Comic book legend Stan Lee has become embroiled in yet another legal dispute stemming from his post Marvel activities.  Lee, attorney Arthur Lieberman, and POW! CEO Gil Champion are currently contending with a $3.6 million lawsuit filed in an obscure California county court by former associates who claim that their interests were injured when POW! Entertainment executed a reverse merger with Arturion Entertainment, which allowed POW! to become a publicly-traded company without going through the typically lengthy registration process.

According to The Hollywood Reporter, Valerie Barth, who claims that she helped Lee with publicity matters (including securing his "star" on the Hollywood Walk of Fame), was the head of Arturion and Ron Sandman was a minority shareholder in the company that was used as a "shell" in order to allow POW! which merged with Arturion, to gain public traded status.  POW! Entertainment actually began this legal fracas by filing a suit accusing Barth and Sandman, who had begun publicly complaining that they had been abused in the Arturion deal, of fraud and abusive business practices.

Then Barth and Sandman filed a countersuit claiming that Lee had inflated the worth of POW!'s assets at the time of the merger with Arturion, and downplayed his legal imbroglio with his former post-Marvel company, Stan Lee Media.  According to the counter-complaint Lee’s legal troubles made the financing of POW! Entertainment difficult and injured the interests of Arturion stockholders, and that POW! is "a mere shell without aedequate, sufficient or reasonable assets or capital with which to carry on the business in which it is engaged."

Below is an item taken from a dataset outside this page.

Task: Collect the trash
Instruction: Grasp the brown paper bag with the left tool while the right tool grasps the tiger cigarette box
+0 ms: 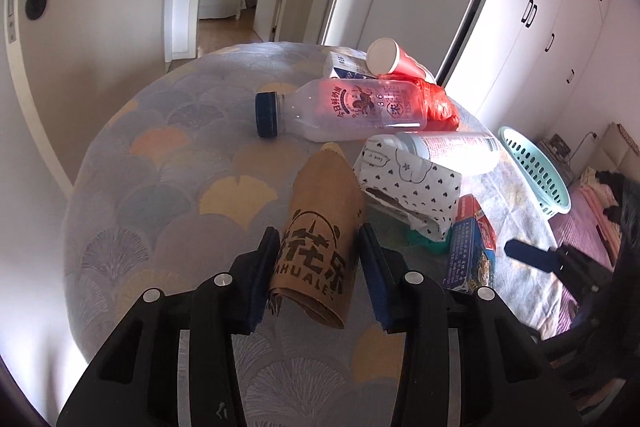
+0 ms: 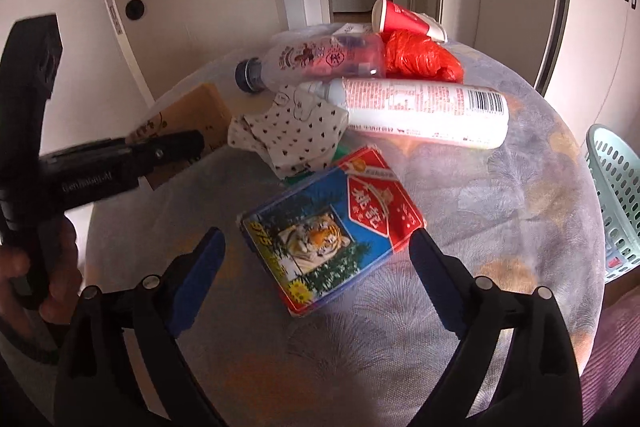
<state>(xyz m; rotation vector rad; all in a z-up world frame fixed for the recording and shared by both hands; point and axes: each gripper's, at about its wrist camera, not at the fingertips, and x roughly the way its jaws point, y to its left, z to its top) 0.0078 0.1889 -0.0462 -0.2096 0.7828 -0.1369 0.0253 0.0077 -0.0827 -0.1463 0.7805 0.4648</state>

Barth and Sandman’s counter-suit also claims that POW! was involved in numerous securities violations and seeks $3.6 million in compensatory damages along with the removal of Pow! Entertainment’s board of directors.

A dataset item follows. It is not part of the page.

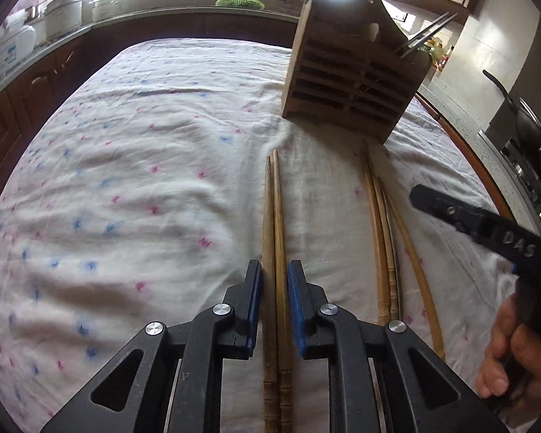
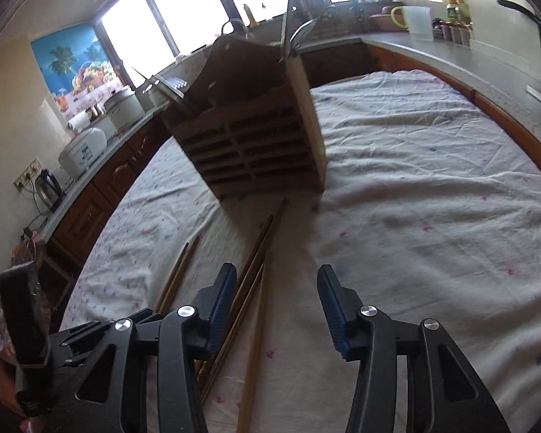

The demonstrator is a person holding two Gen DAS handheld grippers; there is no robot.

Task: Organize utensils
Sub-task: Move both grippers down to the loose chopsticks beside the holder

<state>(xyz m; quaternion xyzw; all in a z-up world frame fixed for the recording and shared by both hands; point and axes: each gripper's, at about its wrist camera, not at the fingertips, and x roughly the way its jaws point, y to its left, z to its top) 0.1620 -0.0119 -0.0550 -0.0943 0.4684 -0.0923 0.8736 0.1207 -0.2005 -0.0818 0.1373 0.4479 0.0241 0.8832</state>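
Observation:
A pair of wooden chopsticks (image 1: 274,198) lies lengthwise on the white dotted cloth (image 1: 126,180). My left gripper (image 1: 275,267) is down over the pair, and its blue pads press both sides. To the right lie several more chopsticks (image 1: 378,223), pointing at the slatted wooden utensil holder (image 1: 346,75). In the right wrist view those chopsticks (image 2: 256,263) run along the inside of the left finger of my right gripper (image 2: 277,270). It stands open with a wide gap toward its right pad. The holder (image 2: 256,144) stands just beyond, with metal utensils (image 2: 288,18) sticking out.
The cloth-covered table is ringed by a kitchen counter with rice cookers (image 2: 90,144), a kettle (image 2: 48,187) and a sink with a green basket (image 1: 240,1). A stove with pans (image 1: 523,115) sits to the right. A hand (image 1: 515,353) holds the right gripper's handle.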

In spite of winning every battle in the lingering litigation, Lee is still involved in a convoluted lawsuit from his first post-Marvel entrepreneurial effort, Stan Lee Media, which was run by the unsavory Peter Paul.  The latest ruling in this long-running case, which recalls that interminable Jarndyce and Jarndyce suit from Dicken’s Bleak House, came in March (see "Stan Lee Media Loses Another Round").